È a questo punto che Carofalo si ricollega al terzo nodo teorico della riflessione di Weil, forse il più dirompente, specialmente se analizzato alla luce dell’oggi: l’attenzione verso l’altro, il riconoscimento della nostra reciproca interdipendenza e la necessità di prenderci cura degli altri, anche dei vinti, degli sconfitti, dei malati. È questa la chiave di volta per il rinnovamento della società: la scoperta e la messa in pratica di empatia e relazione, che possono contrastare gli effetti del costante processo di disumanizzazione. Come Carofalo mette in evidenza più volte, il riconoscimento dell’interdipendenza reciproca è assolutamente essenziale per Weil. Allora come oggi la crisi è innanzitutto un momento di scelta, la cui assunzione di responsabilità non può che passare dalla valutazione della condizione delle vite di tutti, vincitori e vinti, sani e malati. Viene ripresa, così, la riflessione sul valore della vita umana, un valore che per la mistica Weil è inerente a qualsiasi essere vivente, anche se stenta ad emergere nella società umana. Un tema, quello del valore della vita, che appare attuale tanto quanto la riflessione sull’interdipendenza esistente tra tutti gli esseri umani, e che ci riporta inevitabilmente a un presente in cui la narrazione dominante è incentrata sulla chiara definizione ed esaltazione della vita produttiva, in un costante e continuo processo di svalutazione e invisibilizzazione di quelle vite improduttive che altro non sono che le vite dei vinti, i nostri vinti, corpi interni al nostro stesso insieme sociale. La cura non riesce a uscire dalla dimensione individualizzante ed egoistica di una società che ci rende sempre più isolati e divisi, anche in un momento storico in cui ci ritroviamo tutti ugualmente fragili e vulnerabili.

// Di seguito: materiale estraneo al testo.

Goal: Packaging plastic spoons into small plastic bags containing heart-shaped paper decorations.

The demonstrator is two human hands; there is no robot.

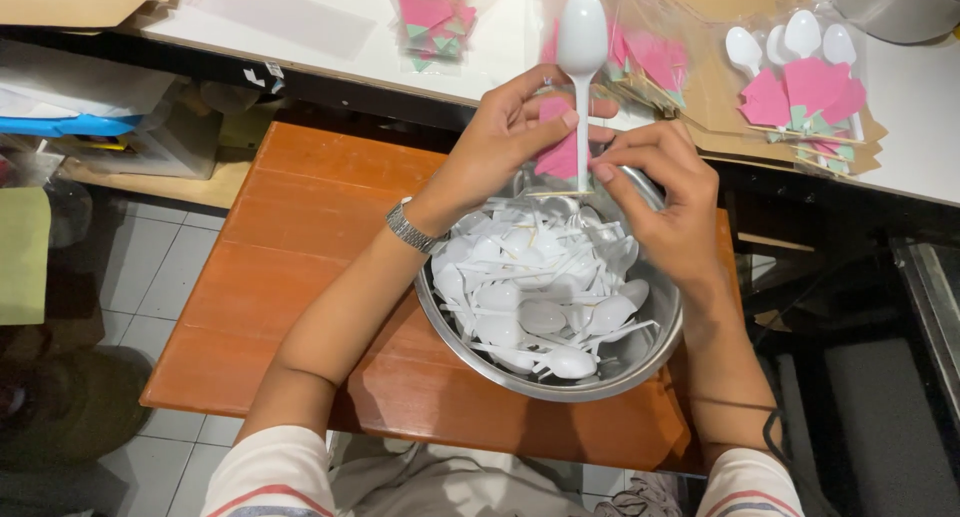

Eppure, se la crisi è anche e soprattutto momento di scelta responsabile, di cernita di ciò che è vero e ciò che non lo è, mai come in questo momento abbiamo bisogno di far tesoro del lascito di Weil e di volgere lo sguardo per guardare davvero il corpo vulnerabile, malato, perdente e vinto e riconoscerlo come nostro simile e non come altro da negare.

L’autrice ci guida lungo questi tre punti prospettici privilegiati per cogliere nel profondo il pensiero di Weil, svelandone l’utilità ai fini della comprensione del presente. Non occorre una conoscenza filosofica particolarmente approfondita per entrare in sintonia con il libro: la bravura di Carofalo sta proprio nel rendere accessibile e lucidamente chiaro lo svolgersi del pensiero della filosofa francese, seguendo una traiettoria che nella sua coerenza sembra svilupparsi in modo quasi naturale, senza forzature né vuoti concettuali. Un testo chiaro e diretto, immediato come la postura di Weil verso il mondo stesso: in comunicazione aperta e diretta con l’altro, col tutto, una postura che rende possibile superare l’immobilismo e l’afasia dei tempi più difficili e bui, che consente di elaborare mentalmente e pensare anche in tempi di sventura, con una tenacia che di remissivo ha ben poco e che porta a scegliere chiaramente da che parte stare, fuggendo da qualunque forma di falsa coscienza di ieri e di oggi.